Group seed data describes one or more known or unknown groups with one or more known or hypothesized members for each seed. As mentioned previously, the Group Finder performs seeded group extension, therefore, it must have at least one seed group to start with. The rationale behind this seeded approach is (1) that it allows for a focused search through a potentially huge data space, and (2) that the seeds - if chosen properly - will automatically lead to the detection of groups of interest (e.g., threat groups). This is very important, since in general, every large dataset will contain large numbers of groups that are benign and uninteresting. Since KOJAK's extended groups are formed around seeds, they have a much higher likelihood of being of the same kind as the seed group. With respect to scale, this approach has also already paid off and allowed us to successfully analyze datasets with close to 10,000,000 links. Having said that, there are situations where seed information is not available and we are currently developing methods to generate such seeds automatically if necessary.

Group seed data is generally fairly small. In the simplest case it involves the specification of one or more groups with one or more known members for each of them. For example, the following specifies a seed group in comma-separated-value (CSV) syntax (which is described in more detail below):

KnownGroup, SeedGroup1 groupMember, SeedGroup1, MemberA groupMember, SeedGroup1, MemberB groupMember, SeedGroup1, MemberC groupMember, SeedGroup1, MemberD

The first line specifies SeedGroup1 as a group of type KnownGroup, and the following lines specify 4 known (or suspected) members of the group. The order of these lines is insignificant. The terms KnownGroup and groupMember are reserved words interpreted by the Group Finder. It is possible to use different terms (i.e., a different "ontology"), but then appropriate mapping specifications are needed.

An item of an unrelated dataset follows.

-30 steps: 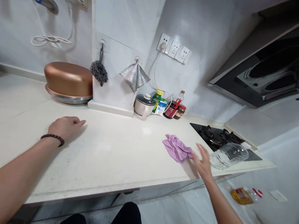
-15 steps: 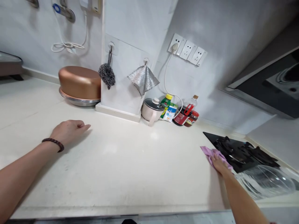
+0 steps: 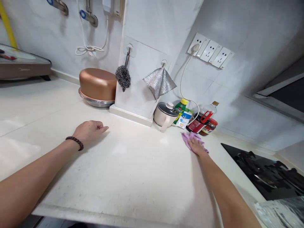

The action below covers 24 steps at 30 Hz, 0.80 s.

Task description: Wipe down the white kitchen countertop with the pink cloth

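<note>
My right hand (image 3: pixel 196 146) presses a crumpled lilac cleaning cloth (image 3: pixel 191 137) onto the white countertop (image 3: pixel 142 171), just in front of the bottles and jars. Fingers lie over the cloth. At the left, my left hand (image 3: pixel 89 131) rests on the counter with its fingers curled in and the thumb sticking out; nothing shows in it. A dark beaded bracelet (image 3: pixel 75 142) is round that wrist. Nearest the cloth stand a dark jar with a red label (image 3: pixel 196 125) and a red-lidded jar (image 3: pixel 209 127).
A cream pot with a glass lid (image 3: pixel 165 115) stands by the wall corner. A copper-coloured pot (image 3: pixel 98 84) sits upside down on a metal dish. The black gas hob (image 3: pixel 261 171) is at the right, a clear plastic object (image 3: pixel 280 210) before it. A white cable (image 3: pixel 181 79) hangs from the sockets.
My right hand has slid the cloth from beside the hob leftward and back toward the jars. The view has turned left. My left hand keeps its curled shape on the counter.
</note>
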Motion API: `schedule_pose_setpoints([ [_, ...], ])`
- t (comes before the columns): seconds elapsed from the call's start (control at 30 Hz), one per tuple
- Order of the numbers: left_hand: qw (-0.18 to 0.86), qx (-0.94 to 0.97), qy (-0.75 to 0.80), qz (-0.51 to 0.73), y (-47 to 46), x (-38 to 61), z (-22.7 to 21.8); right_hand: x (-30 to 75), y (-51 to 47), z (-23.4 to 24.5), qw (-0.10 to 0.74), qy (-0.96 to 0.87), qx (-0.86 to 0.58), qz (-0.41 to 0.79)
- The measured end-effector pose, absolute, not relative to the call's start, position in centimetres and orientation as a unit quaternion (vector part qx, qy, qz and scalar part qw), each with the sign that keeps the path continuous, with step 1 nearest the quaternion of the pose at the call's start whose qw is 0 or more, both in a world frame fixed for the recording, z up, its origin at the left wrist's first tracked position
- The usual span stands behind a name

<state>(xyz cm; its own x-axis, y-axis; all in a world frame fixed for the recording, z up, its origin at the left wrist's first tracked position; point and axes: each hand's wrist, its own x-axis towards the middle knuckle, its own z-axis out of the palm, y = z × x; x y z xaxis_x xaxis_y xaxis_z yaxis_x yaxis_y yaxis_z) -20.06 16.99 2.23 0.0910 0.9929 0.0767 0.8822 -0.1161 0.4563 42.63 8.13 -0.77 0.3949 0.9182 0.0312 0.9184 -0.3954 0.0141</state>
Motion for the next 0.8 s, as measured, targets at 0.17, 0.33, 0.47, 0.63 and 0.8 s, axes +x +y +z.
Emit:
schedule_pose_setpoints([
  [0.17,0.147,0.723,0.645,0.197,17.2,-20.4,1.9,32.4,10.5,-0.8,-0.014,-0.585,-0.81,0.046],
  [0.33,0.144,0.728,0.641,0.196,17.6,-20.8,1.4,22.8,6.5,-0.6,-0.022,-0.704,-0.705,0.083],
  [0.47,0.13,0.741,0.629,0.198,17.4,-21.3,1.2,18.2,0.5,-0.2,-0.018,-0.762,-0.639,0.099],
  [0.63,0.123,0.747,0.62,0.207,16.8,-21.5,1.4,19.8,-8.0,-0.6,-0.006,-0.758,-0.644,0.101],
  [0.8,0.131,0.753,0.607,0.219,16.2,-21.3,2.0,29.0,-12.6,-3.5,0.022,-0.669,-0.742,0.032],
])
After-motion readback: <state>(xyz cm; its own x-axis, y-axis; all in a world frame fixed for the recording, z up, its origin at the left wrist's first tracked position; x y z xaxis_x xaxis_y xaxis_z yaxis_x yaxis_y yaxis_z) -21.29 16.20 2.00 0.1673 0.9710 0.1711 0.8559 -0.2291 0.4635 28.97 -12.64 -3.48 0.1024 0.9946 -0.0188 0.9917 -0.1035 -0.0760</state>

The Group Finder distinguishes between KnownGroup's and UnknownGroup's. The difference is that known groups are assumed to be groups with known identity (e.g., the RAF), and therefore such known groups will never be merged (even though their members might overlap). Unknown groups are groups whose identity we do not know. Unknown groups might turn out to be (part of) a known group or another unknown group. For unknown groups, the Group Finder will attempt to merge them with each other or some known group in case they are similar enough. Note that knowing a group's identity does not mean that we know its members. So, extension of known groups is still a very useful thing to do.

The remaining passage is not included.